**WHAT IS EXPECTED:** For the entries below, the expected answer is the line with "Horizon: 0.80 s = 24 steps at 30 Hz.", the line with "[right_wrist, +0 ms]", and every line between them, exactly as written, and nothing more.

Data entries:
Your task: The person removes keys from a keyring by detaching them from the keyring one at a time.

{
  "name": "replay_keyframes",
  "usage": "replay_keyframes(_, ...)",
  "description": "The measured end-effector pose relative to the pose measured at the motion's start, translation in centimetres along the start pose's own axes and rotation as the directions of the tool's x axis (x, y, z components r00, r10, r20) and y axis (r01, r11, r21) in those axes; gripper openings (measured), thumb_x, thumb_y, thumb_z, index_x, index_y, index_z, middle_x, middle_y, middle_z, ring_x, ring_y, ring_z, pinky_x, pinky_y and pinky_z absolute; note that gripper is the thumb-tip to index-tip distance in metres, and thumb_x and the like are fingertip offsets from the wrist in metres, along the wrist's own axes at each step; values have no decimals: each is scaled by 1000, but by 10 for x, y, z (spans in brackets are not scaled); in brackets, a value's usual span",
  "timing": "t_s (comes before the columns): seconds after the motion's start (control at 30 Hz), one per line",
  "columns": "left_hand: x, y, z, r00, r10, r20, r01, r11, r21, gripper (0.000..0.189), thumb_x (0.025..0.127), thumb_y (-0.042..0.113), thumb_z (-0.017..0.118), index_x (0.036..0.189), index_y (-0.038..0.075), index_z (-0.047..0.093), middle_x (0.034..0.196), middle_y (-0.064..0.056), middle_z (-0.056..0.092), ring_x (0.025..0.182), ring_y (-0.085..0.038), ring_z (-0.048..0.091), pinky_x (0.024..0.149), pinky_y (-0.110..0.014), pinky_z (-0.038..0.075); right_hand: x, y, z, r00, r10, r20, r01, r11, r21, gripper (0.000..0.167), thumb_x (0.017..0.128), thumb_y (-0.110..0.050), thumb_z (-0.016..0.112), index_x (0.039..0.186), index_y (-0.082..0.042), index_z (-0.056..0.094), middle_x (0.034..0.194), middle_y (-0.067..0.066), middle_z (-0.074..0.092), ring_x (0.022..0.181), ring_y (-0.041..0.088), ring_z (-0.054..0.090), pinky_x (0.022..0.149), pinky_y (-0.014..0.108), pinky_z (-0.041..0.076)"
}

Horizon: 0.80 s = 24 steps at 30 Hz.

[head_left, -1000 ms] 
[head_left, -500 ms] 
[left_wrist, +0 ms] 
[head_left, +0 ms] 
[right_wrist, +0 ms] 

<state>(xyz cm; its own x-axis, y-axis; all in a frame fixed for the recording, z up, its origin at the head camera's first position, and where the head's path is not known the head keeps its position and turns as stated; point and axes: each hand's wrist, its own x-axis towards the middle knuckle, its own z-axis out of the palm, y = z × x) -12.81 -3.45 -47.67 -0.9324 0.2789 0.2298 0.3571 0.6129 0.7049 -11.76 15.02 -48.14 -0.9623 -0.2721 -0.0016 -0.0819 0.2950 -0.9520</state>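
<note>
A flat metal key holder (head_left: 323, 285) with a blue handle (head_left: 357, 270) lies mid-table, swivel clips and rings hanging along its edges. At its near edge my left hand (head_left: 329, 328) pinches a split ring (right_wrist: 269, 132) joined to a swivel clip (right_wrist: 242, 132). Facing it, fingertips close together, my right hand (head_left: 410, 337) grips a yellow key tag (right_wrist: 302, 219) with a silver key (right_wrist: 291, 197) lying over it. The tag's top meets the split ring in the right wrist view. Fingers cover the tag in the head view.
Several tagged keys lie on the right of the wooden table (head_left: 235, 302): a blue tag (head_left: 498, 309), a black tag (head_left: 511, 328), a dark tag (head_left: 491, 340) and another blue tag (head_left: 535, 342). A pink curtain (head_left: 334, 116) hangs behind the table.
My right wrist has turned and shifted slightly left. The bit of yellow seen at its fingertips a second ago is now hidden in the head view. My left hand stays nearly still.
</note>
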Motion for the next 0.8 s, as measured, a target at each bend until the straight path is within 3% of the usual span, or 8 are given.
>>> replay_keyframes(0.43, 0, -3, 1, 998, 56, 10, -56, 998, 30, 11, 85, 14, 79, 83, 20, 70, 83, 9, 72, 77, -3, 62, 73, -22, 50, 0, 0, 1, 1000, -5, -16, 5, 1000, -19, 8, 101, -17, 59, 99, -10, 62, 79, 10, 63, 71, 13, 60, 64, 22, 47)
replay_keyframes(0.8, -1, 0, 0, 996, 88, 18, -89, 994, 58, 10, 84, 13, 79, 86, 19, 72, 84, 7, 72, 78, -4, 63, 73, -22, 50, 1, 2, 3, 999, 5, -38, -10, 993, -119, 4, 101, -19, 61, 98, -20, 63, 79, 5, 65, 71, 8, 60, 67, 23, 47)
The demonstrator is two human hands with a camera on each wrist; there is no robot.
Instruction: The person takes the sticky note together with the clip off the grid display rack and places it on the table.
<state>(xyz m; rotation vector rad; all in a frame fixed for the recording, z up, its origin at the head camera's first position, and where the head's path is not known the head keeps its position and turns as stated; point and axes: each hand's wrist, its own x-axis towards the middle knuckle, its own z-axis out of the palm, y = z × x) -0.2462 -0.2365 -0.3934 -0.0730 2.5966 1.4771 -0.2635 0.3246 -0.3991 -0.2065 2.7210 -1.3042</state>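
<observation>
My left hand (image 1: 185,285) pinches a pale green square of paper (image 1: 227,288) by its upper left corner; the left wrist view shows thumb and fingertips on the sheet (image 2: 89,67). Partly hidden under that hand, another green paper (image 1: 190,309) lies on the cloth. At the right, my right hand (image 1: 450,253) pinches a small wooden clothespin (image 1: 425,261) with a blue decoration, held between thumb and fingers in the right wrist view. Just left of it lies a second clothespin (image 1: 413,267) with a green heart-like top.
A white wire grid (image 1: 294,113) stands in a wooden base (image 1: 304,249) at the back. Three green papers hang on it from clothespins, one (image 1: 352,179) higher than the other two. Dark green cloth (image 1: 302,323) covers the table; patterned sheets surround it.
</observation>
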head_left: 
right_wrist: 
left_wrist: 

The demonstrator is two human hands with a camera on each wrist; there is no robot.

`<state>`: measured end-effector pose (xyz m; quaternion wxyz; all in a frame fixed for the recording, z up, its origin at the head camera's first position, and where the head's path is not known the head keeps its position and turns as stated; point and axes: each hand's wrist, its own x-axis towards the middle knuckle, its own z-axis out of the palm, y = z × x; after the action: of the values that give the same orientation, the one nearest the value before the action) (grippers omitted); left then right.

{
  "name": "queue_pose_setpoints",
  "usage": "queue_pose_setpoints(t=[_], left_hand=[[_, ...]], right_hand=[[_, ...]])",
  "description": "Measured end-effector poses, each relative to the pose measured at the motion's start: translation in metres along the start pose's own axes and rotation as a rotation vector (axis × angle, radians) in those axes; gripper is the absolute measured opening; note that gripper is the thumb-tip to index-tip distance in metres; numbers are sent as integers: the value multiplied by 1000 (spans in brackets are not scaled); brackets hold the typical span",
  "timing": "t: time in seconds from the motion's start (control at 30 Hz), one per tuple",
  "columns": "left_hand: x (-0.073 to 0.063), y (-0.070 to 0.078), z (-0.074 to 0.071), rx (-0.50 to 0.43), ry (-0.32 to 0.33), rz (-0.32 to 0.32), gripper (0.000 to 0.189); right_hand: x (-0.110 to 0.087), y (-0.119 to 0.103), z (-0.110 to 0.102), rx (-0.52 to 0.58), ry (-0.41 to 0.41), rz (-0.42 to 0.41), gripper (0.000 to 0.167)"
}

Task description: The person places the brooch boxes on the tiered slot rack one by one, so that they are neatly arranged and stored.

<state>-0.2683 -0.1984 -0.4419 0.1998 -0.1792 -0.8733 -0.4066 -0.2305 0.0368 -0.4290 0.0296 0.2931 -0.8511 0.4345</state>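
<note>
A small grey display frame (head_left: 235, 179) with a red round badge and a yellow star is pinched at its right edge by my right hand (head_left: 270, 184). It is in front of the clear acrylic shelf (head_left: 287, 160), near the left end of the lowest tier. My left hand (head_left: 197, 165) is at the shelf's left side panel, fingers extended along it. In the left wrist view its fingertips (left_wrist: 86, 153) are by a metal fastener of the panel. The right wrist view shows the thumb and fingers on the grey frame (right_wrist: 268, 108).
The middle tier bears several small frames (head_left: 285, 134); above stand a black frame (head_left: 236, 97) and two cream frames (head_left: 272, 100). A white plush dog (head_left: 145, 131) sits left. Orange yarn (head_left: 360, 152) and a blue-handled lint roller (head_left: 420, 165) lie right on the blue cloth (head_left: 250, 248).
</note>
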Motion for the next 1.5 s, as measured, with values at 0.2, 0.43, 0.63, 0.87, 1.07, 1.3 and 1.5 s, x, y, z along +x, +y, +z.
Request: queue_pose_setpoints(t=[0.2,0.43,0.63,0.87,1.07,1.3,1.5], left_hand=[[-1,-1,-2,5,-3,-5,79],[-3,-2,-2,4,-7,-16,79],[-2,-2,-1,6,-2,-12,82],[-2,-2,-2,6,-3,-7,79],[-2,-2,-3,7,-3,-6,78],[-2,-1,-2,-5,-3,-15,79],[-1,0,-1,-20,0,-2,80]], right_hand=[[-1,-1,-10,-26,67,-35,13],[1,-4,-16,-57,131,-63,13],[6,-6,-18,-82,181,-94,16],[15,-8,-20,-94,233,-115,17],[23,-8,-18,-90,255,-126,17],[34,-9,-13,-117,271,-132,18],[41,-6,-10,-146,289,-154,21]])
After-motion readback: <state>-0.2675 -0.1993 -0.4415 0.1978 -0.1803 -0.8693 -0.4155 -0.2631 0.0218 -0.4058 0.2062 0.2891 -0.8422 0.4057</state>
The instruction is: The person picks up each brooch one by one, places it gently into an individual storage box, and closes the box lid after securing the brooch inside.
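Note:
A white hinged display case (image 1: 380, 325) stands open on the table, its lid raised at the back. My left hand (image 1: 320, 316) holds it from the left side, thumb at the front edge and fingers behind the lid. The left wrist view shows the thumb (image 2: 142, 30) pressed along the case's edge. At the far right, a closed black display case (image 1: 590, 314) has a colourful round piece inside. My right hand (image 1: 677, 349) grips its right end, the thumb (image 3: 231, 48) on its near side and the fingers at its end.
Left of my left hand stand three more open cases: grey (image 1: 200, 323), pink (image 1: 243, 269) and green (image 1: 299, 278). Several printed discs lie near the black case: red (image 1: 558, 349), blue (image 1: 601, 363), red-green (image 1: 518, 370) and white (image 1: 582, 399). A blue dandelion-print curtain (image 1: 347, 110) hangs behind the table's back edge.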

**YOUR RESPONSE:**
Horizon: 0.80 s = 24 steps at 30 Hz.

[head_left, -1000 ms] 
[head_left, -500 ms] 
[left_wrist, +0 ms] 
[head_left, +0 ms] 
[right_wrist, +0 ms] 

This answer is now complete.